プロローグ
ある映画監督の言葉だ。
「廃墟とは、人の作り出した物が少しずつ忘れられ、自然に溶け込んでいく中途の姿」
「廃墟は『溶ける』ことによって忘れら去られ、そして永遠を得る」
そこに惹かれ、彼は廃墟を撮りつづけるのだという。
その監督と僕は、同じ人種のようだ。
廃墟となったビルの一室に、僕はいる。
以前はオフィスか何かだったのだろう。色あせた書類の束、傾いでいるデスク、旧式の電話やテレビが、剥き出しのコンクリートの床に散乱している。
寒々しい風景だった。
だがそれは、どこを向いても同じだ。窓の外には、同じく寒々しい冬の景色がある。
そう。僕の目に映る景色は、いつも余所余所しくて白々しい。
僕は、物心ついたころから、自分の存在が廃墟であることを知っていた。そして、廃墟であることを自ら望んだ。

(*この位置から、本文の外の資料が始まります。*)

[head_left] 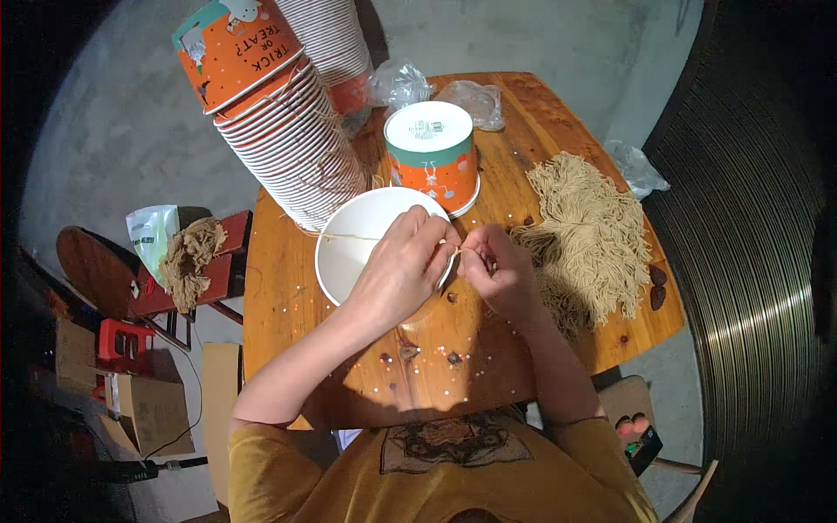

だからだろうか……僕は、最期の時も、廃墟に寄り添って迎えたいと願っていた。
もうじき、その願いは叶う。
「……消えるのか」
僕は、明日がその盟約の日であることに気が付いていた。冷たい壁によりかかりながら、その執行の時を待っている。
「ううん、消えないよ」
その声は、壁の向こう側から届いた。
驚いて立ち上がると、そこにはとても綺麗な女の子が立っていた。
そう、女の子。
だが、その子は、僕を迎えに来るはずの女の子ではない。
「キミは……誰?」
「月島瑠璃子」
綺麗な声で、綺麗な名前を口にする。
「どうしてここにいるの?」
「あなたの電波が、私に届いたから」
「電波?」
「私はアンテナなの。普通の電波を集める時は金属のアンテナを使うけど、あなたや私の電波はそれじゃ集められない。だから私の身体を使うの。私がアンテナなの」
何を言ってるのか、さっぱりわからない。
ふと、彼女の瞳を見る。
僕と同じ目をしていた。
壊れた世界を見つめる目……狂気の扉を開いてしまった者の目だ。
「電波とかアンテナとか、いったい何を言っているのかさっぱりだよ」
この少女は、狂っている。
当然だ。そんな人間でもなければ、こんなところに来るはずがない。
「僕をからかっているのか?」
「違うよ。電波の話をしてるんだよ」
「そんなこと、人間にできるはずがない」
「できるよ。宇宙に行けるようになってから、ヒトの脳は……」
「いい加減にしてくれ!」
僕は、思わず叫んでいた。
こんなに感情を高ぶらせたのは、どのくらいぶりだろう。
「僕は、誰にも気づかれずに、ここでこうして消えていくことだけが望みなんだ。誰にも迷惑をかけず、かけられず、消えていきたいんだ。……ただそれだけなんだよ」
少女は、哀しそうな顔で僕を見た。
「消えたいの?」
「ああ」
「本当に?」
「ああ」
「……嘘」
少女は、静かな声でそう断じた。
「あなたの声、私には聞こえていたよ。あなたはずっと泣きじゃくっていた」
そう話す彼女の顔も、今にも泣き出しそうだった。
「消えちゃう、消えちゃうって、子供みたいに泣いていたよ。それが電波になって、私に伝わってきたの」
廃墟に、長い沈黙が降りる。
どのくらいの時が流れただろうか。
「私ね。明日、戦うの」
ふいに、彼女はそう言った。
「私やあなたと違う世界に生きている人と。まだ世界を疑わず、しっかりと真実を見据えることのできる瞳を持った人と……」
まるでスローモーションのように、彼女の表情が動いた。
「戦うの」
楽しげで、そして誇らしげな笑顔だった。
「戦っている私の電波、しっかりと感じてね。あなたなら、それができるから」
少女は、すっと目を伏せると、そのまま壁の向こう側に消えた。
こつこつと、靴が床を叩く音が遠ざかる。
僕は何故か、それを淋しいと思った。